Ao se sentir realmente desprezada, a população, puxada pela burguesia, acelera os protestos, até a situação atingir um patamar insustentável, que deságua no movimento armado de 9 de julho de 1932. Em outubro, São Paulo foi derrotado no campo de batalha. Parte importante de suas lideranças foi exilada. O Estado foi militarmente ocupado. 

Mas Getúlio Vargas era um homem inteligente, com um projeto de industrialização para o Brasil. A única forma de realizá-lo era por meio dos paulistas. Em 1933, nomeia Armando de Salles Oliveira Interventor no Estado, anistia os exilados e se aproxima, com Roberto Simonsen, dos industriais paulistas.

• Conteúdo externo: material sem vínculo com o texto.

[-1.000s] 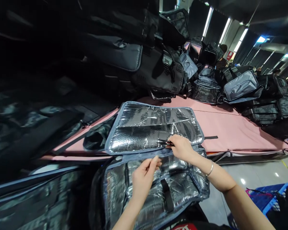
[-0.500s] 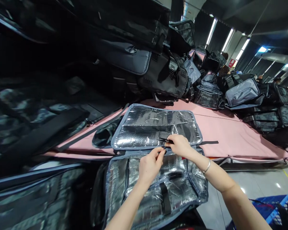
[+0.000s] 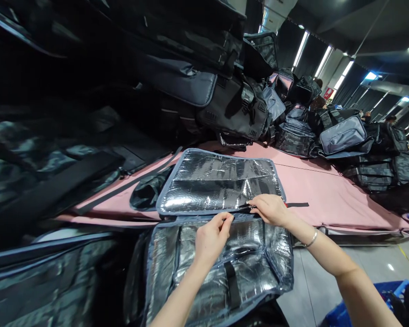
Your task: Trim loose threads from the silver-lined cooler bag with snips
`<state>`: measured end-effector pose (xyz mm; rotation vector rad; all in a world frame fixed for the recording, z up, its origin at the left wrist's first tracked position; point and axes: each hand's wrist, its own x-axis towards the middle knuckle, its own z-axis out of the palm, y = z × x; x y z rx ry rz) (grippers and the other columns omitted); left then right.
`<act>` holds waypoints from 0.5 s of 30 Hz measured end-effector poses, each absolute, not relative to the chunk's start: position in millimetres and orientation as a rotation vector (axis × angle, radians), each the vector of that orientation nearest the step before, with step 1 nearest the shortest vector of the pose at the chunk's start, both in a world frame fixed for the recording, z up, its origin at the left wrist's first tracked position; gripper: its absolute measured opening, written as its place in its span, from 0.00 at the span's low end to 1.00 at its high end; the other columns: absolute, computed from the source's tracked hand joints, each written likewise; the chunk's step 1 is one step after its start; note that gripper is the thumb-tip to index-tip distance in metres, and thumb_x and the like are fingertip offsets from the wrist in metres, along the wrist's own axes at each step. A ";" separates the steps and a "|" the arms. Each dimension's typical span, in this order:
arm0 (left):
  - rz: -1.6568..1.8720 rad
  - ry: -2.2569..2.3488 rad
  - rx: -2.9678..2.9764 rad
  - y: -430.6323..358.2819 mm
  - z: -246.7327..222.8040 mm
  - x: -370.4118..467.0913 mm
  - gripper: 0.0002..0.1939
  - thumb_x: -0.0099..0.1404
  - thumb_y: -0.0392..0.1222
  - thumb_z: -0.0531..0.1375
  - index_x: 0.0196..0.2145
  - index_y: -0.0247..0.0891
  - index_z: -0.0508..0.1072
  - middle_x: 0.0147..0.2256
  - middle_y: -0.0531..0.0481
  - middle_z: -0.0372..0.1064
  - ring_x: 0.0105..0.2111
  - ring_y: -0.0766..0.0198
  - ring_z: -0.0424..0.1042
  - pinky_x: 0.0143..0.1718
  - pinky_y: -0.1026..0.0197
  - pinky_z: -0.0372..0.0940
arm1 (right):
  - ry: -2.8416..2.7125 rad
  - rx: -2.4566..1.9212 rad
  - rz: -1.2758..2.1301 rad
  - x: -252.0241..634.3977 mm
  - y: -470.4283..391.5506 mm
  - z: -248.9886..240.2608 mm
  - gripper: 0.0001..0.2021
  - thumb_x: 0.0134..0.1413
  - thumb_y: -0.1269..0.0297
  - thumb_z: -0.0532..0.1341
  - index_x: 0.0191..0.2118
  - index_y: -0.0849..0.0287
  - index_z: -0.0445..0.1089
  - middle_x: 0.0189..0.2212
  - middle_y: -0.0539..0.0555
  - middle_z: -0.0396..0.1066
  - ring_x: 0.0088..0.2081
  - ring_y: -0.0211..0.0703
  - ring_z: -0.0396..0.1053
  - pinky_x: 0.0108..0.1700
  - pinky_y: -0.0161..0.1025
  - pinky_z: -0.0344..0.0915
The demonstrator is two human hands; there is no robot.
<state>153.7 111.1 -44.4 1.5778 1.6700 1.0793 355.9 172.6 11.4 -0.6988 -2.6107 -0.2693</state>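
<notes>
A bag with a shiny silver foil lining (image 3: 221,259) lies open, its foil-lined lid (image 3: 221,181) folded back onto pink cloth. My right hand (image 3: 269,210) is closed around what looks like a pair of scissors (image 3: 243,208). Their dark, narrow blades point left along the lid's lower edge, and a bit of red shows by the palm. Just left of the blades, my left hand (image 3: 213,236) pinches at the seam between lid and bag. Whatever lies between its fingertips is too small to make out. A black strap (image 3: 232,284) crosses the lining below.
Pink cloth (image 3: 320,190) covers the surface behind the bag. Piled dark bags (image 3: 238,106) stand at the back, with more at left and far right. Another camouflage bag (image 3: 54,281) sits at lower left. A blue crate (image 3: 388,290) is on the floor at right.
My right hand has moved a little right, away from my left hand, with the scissors in it. The left hand stays pinched at the seam.
</notes>
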 end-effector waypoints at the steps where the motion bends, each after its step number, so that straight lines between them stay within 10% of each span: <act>1: 1.078 1.671 1.573 111.1 -44.9 153.8 0.17 0.61 0.56 0.49 0.31 0.44 0.71 0.15 0.60 0.64 0.17 0.66 0.64 0.27 0.65 0.56 | -2.621 -0.658 -0.320 356.7 172.6 10.5 0.14 0.66 0.61 0.47 0.42 0.63 0.67 0.37 0.58 0.72 0.38 0.42 0.70 0.37 0.37 0.65; 15: 1.109 1.702 1.543 110.1 -44.1 154.5 0.16 0.60 0.54 0.50 0.32 0.44 0.72 0.16 0.60 0.65 0.17 0.66 0.64 0.27 0.64 0.56 | -2.813 -0.590 -0.598 342.0 177.1 11.1 0.14 0.65 0.70 0.47 0.34 0.61 0.68 0.32 0.55 0.72 0.30 0.39 0.68 0.28 0.35 0.61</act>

Em 1934, São Paulo dá ao Brasil a Universidade de São Paulo. Muito mais importante do que a Constituição votada naquele ano ou mesmo do que todas as demais constituições que vigoraram no Brasil, a USP começa a formar líderes políticos e empresariais com cultura, preparo e capacidade profissional muito acima do que se via até então.

De lá até os dias de hoje, os ideais da Revolução de 1932 imprimiram cada vez com mais força sua marca na vida nacional. Foi e continua sendo uma trajetória acidentada e difícil, mas o estado democrático de Direito que o País vive desde meados dos anos 1980 mostra sua vitalidade, inclusive neste momento dramático da vida nacional, quando os valores do Brasil arcaico ameaçam retardar o progresso social da nação.

1932 quer dizer democracia, meritocracia, competência, capacidade de ação e de superação, entrega, respeito à lei, ao próximo e aos valores maiores que fazem e viabilizam uma nação. Por isso, a Revolução de 1932 está mais viva do que nunca no peito de todos os brasileiros indignados com o que fizeram com o País.

* É PROVEDOR DA SANTA CASA DE MISERICÓRDIA DE SÃO PAULO E SECRETÁRIO-GERAL DA ACADEMIA PAULISTA DE LETRAS (APL).